== Segment start ==

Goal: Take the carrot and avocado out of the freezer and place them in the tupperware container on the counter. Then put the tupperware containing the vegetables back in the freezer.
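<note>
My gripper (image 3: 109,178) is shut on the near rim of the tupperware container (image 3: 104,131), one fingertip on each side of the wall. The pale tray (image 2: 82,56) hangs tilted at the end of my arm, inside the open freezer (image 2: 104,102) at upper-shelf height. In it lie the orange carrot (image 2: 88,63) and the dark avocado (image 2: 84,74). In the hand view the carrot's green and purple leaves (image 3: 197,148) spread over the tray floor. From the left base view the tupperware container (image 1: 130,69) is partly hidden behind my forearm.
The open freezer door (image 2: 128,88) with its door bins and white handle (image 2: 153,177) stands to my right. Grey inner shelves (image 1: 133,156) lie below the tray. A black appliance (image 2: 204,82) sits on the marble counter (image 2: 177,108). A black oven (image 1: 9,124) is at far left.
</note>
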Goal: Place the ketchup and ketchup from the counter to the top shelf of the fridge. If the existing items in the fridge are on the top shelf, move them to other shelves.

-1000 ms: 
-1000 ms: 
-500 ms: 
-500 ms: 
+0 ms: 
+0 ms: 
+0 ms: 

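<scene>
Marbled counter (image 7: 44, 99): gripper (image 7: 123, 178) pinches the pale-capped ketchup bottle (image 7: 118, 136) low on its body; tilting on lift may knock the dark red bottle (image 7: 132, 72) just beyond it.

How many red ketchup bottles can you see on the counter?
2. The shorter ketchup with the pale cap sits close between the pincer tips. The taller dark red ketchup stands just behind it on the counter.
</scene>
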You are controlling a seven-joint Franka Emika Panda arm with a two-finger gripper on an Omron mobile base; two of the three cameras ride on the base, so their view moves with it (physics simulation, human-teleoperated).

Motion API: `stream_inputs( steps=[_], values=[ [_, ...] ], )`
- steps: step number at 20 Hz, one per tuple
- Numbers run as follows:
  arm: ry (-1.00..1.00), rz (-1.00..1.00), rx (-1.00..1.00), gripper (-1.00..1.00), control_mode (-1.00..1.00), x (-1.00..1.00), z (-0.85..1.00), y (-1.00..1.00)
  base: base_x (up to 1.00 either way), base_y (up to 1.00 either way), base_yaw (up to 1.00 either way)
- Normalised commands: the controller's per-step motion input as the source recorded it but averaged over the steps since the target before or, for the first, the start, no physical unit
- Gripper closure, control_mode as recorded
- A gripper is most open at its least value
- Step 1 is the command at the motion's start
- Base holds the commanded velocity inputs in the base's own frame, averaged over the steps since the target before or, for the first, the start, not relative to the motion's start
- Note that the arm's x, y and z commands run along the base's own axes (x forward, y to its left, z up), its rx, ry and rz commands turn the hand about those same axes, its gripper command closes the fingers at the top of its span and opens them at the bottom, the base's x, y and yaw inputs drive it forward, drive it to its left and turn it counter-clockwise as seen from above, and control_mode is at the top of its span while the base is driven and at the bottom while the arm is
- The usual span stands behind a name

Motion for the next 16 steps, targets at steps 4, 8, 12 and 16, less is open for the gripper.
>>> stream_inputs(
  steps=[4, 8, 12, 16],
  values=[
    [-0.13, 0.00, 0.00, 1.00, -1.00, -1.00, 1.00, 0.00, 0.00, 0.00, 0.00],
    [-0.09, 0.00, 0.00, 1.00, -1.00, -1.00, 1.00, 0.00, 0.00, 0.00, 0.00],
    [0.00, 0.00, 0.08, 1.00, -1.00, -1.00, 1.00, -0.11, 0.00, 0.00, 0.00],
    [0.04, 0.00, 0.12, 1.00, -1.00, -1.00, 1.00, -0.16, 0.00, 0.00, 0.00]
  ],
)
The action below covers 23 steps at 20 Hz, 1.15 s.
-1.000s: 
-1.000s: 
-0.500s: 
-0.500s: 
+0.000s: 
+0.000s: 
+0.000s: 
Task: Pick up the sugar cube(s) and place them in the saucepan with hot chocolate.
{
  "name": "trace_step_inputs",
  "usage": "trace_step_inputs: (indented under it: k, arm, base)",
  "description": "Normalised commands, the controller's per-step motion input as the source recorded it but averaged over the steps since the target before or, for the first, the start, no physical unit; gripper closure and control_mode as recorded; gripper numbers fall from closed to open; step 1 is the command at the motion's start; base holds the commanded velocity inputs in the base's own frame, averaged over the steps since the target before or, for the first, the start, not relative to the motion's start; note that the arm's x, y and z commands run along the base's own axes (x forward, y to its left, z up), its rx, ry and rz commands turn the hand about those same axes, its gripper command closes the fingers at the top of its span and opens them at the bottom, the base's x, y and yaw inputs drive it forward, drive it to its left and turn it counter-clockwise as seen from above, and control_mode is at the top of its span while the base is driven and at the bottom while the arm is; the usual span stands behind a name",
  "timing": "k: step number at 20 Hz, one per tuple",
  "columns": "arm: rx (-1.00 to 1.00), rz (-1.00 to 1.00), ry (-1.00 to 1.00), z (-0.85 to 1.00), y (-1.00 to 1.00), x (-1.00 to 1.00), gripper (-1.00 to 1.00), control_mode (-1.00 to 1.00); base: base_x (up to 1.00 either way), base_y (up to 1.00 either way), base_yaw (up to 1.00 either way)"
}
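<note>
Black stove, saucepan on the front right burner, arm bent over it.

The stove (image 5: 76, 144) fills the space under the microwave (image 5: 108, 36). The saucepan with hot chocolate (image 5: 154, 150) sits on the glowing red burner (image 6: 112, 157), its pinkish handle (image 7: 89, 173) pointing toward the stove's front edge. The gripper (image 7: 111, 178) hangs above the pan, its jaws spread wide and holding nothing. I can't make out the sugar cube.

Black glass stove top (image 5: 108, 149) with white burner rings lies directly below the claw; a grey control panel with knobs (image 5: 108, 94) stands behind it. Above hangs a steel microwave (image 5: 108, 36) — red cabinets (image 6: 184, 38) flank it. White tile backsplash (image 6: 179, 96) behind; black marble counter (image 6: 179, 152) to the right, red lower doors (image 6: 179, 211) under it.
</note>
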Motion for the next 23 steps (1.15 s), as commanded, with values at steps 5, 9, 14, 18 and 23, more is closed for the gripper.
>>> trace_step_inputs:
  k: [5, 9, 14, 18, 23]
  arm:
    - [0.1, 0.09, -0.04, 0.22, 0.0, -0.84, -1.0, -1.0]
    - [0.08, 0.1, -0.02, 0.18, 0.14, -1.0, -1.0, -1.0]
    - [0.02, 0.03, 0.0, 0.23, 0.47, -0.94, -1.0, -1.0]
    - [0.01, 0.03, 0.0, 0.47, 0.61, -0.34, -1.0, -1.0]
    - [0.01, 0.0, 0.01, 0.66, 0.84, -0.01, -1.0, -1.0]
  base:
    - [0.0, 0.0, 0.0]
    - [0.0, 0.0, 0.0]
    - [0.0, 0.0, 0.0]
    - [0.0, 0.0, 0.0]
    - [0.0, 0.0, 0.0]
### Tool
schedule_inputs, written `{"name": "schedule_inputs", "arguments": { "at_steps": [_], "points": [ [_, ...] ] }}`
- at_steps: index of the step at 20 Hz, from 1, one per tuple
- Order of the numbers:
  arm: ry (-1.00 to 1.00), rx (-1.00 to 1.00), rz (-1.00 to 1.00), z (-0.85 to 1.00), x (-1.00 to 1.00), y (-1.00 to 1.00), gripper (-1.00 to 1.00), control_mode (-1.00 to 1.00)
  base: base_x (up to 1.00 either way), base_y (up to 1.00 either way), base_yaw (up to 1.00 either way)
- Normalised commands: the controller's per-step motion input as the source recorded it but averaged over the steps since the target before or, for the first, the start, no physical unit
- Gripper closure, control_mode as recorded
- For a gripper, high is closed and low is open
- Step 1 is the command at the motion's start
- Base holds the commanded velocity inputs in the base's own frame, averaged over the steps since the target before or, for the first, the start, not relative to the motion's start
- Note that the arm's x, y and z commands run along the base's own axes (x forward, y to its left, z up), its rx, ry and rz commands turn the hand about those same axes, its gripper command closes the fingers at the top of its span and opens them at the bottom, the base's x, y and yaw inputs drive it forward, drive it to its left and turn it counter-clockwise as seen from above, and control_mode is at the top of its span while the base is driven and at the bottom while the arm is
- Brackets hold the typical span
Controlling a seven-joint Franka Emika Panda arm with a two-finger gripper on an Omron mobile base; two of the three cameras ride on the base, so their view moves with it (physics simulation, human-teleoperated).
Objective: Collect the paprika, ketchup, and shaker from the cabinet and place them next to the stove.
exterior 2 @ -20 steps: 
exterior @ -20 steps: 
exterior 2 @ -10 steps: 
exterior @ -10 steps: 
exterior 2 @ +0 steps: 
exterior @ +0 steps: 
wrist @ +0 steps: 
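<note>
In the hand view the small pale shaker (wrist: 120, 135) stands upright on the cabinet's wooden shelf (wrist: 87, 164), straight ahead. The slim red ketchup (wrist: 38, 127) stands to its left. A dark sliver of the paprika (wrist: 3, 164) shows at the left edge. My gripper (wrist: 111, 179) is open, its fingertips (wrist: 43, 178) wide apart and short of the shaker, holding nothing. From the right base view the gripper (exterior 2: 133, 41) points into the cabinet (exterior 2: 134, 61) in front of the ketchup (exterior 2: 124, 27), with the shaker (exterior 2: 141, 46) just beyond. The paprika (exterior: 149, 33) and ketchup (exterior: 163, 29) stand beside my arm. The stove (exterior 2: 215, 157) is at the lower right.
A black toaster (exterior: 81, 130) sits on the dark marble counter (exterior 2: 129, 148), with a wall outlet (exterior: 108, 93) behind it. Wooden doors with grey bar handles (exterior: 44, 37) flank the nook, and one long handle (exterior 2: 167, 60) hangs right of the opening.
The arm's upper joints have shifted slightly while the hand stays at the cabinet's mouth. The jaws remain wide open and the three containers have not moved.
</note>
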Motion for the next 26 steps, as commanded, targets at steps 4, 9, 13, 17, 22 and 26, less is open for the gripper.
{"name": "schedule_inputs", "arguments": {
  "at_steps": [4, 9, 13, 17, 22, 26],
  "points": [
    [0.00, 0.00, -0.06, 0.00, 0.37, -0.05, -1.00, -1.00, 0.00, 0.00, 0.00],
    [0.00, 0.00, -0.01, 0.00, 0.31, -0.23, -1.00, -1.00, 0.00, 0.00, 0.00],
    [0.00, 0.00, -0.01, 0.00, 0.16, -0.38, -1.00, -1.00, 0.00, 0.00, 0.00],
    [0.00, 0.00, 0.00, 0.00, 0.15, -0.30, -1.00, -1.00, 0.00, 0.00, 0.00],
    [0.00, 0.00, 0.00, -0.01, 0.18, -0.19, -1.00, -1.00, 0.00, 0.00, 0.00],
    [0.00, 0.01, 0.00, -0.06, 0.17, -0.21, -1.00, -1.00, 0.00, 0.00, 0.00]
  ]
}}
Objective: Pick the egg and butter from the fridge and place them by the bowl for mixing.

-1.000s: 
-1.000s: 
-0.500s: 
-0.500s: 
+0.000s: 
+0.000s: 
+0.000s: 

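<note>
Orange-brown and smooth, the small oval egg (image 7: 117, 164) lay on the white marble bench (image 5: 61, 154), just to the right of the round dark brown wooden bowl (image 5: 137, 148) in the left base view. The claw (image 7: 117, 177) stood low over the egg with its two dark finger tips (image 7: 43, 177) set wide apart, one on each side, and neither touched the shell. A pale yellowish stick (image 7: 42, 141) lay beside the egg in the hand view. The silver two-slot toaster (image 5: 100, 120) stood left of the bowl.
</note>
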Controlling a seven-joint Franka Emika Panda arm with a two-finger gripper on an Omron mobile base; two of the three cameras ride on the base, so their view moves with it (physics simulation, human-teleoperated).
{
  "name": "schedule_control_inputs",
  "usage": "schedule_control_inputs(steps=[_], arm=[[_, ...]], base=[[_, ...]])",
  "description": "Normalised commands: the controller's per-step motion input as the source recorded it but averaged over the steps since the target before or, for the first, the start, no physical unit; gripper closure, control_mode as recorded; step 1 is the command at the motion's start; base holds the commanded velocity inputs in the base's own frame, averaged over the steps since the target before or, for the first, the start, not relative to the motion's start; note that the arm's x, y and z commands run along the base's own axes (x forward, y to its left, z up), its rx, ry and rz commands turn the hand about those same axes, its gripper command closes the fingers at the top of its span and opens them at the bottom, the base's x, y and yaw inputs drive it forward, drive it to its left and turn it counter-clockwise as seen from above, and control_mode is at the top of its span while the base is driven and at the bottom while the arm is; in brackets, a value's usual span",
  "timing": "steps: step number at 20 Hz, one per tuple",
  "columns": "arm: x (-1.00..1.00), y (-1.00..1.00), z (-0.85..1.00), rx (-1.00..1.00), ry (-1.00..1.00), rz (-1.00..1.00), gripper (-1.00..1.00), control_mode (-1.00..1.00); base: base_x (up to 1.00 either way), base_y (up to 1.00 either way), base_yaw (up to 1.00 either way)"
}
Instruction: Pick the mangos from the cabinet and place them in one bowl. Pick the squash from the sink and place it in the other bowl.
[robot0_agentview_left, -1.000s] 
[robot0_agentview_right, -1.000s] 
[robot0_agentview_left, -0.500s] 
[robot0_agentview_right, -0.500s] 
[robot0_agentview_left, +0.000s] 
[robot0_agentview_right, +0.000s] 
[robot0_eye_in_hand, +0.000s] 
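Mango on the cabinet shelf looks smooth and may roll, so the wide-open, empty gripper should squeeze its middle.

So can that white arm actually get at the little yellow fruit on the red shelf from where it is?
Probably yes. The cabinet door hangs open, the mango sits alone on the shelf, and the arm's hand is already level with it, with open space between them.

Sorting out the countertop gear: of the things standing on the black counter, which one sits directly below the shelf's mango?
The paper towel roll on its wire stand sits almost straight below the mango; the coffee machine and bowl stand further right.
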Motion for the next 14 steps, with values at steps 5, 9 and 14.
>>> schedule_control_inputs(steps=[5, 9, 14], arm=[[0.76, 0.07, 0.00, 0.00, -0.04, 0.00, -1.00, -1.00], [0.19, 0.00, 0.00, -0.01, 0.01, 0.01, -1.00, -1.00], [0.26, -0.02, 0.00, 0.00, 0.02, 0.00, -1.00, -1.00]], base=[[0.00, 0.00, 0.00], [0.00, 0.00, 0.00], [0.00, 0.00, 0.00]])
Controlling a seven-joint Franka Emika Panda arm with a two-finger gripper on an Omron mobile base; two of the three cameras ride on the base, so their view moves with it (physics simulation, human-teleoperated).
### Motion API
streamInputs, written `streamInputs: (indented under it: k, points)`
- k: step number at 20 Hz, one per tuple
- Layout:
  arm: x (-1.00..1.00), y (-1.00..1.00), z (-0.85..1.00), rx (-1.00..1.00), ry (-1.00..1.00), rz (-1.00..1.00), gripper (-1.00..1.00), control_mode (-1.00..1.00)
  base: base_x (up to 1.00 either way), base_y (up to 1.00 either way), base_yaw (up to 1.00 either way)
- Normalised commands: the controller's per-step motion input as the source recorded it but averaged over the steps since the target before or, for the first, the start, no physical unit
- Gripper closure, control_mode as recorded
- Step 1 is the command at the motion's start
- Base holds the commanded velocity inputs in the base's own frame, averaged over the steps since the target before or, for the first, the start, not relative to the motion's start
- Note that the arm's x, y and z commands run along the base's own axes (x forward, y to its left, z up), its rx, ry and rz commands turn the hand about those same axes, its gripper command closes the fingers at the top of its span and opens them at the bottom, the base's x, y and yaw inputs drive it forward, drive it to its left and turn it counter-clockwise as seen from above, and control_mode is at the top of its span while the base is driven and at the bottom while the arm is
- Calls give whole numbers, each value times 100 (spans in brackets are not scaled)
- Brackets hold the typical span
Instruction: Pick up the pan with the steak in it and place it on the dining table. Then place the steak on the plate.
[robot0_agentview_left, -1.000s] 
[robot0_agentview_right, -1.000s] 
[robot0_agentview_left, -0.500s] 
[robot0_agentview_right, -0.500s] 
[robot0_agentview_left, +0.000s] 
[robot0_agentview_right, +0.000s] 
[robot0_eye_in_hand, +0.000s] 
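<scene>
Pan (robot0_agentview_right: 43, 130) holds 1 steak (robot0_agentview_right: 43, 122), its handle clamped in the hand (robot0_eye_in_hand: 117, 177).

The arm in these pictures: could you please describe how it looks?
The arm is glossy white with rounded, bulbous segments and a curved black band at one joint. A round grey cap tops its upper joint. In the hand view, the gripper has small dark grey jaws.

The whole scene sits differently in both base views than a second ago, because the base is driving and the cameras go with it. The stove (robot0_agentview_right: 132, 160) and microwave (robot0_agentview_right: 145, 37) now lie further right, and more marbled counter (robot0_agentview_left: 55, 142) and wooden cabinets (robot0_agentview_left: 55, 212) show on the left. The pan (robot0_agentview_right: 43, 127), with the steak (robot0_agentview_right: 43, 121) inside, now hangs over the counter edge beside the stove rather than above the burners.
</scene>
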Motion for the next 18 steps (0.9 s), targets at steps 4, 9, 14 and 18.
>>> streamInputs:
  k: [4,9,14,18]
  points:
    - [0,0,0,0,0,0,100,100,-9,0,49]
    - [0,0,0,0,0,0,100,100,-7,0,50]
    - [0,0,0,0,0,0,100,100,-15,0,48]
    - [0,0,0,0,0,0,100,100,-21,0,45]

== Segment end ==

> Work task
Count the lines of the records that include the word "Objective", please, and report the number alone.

> Task output
2